Solche Doppeldeutigkeit stößt uns vor den Kopf - und reizt zu einem erlösenden Lachen. Doch nicht nur das. Dieses unverhoffte Aufeinandertreffen zweier inkompatibler Welten kann auch die Kreativität beflügeln. Ein Beispiel aus der Antike wäre Archimedes, der von einem Perserkönig den Auftrag bekam, festzustellen, ob seine Krone wirklich aus echtem Gold bestünde oder nur vergoldet sei. Der arme Archimedes fühlte sich völlig überfordert und gönnte sich nach langem, vergeblichen Brüten ein Bad. Als er in die volle Wanne stieg, brachte sein Körper das Wasser zum überfließen und - Heureka! - die Lösung war gefunden: Er tauchte die Krone in ein randvolles Becken und maß, wieviel Wasser überfloß. Anhand des Gewichtes der Krone und der ausgeflossenen Wassermenge konnte er dann die Masse der Krone und damit deren Goldgehalt bestimmen.

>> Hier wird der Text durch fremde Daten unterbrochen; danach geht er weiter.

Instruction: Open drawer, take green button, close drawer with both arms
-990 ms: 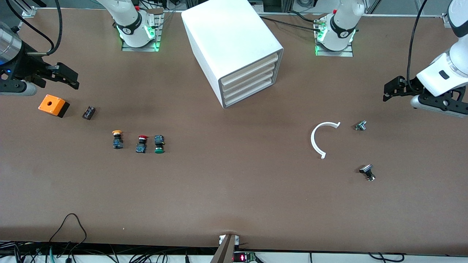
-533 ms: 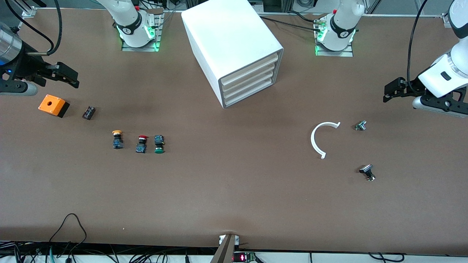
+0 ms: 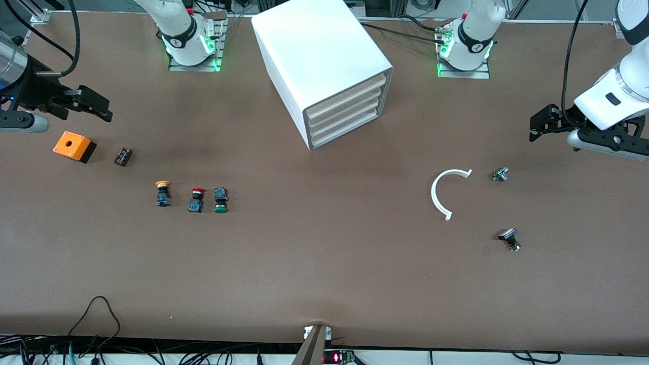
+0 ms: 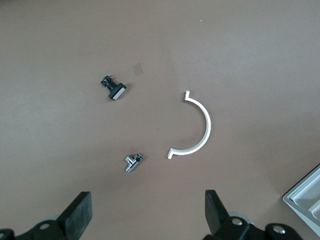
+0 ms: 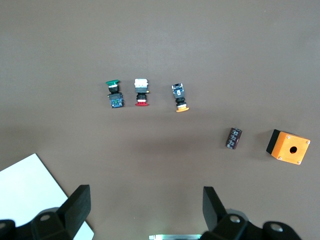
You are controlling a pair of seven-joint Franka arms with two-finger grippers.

Eine ähnlich kreative Lösung wurde auch in einem Film gezeigt, wo ein kleines Städtchen vor 200 Jahren von den Spaniern belagert wurde. Auf den ersten Blick gab es nur zwei Möglichkeiten: Entweder würde man sich dem aussichtslosen Kampf stellen und ein fürchterliches Gemetzel provozieren, oder aber man ergab sich, worauf Plünderungen und Vergewaltigungen dennoch nicht ausbleiben würden. Die Frauen jedoch hatten eine dritte Lösung gefunden: Sie schickten alle ihre Männer in den nahegelegenen Wald, wo sie sich verstecken sollten. Dann öffnete die wehrlose, jetzt nur noch von Frauen bewohnte Stadt den Spaniern ihre Tore und hieß die Invasoren willkommen. Die Spanier, von der Liebenswürdigkeit der Frauen völlig überrumpelt, wurden sogleich an ihrem Ehrgefühl gekitzelt und benahmen sich als zuvorkommende Kavaliere, wie es sich huldvollen Frauen gegenüber geziemt. Als die spanische Armee endlich weiterzog, hinterließ sie sogar reiche Abschiedsgeschenke als Dank für die genossene Gastfreundschaft.

Zauberwort Kreativität. Nichts ist heute, wo alles mit Problemen regelrecht zugeschaufelt scheint, stärker gefragt. Sie ist auf den Chefetagen von Konzernen ebenso gesucht (und rar) wie in der Schulstube. Vielleicht liegt es daran, daß wir das Lachen weitgehend verlernt haben, weil uns gelehrt wurde, nur ein ernster, leistungsbewußter Mensch könne es zu etwas bringen. Da-bei ist Kreativität nichts anderes, als das Vermögen, aus einem scheinbar ausweglosen bipolaren Gefängnis auszubrechen und völlig neue, unkonventionelle Lösungen zu suchen. Und genau dabei hilft der Humor ungemein, weil er die Starrheit einer Situation durchbricht, weil er im ersten Moment verwirrt und sozusagen einen ‚Schock' auslöst, der ein befreiendes Lachen nach sich zieht.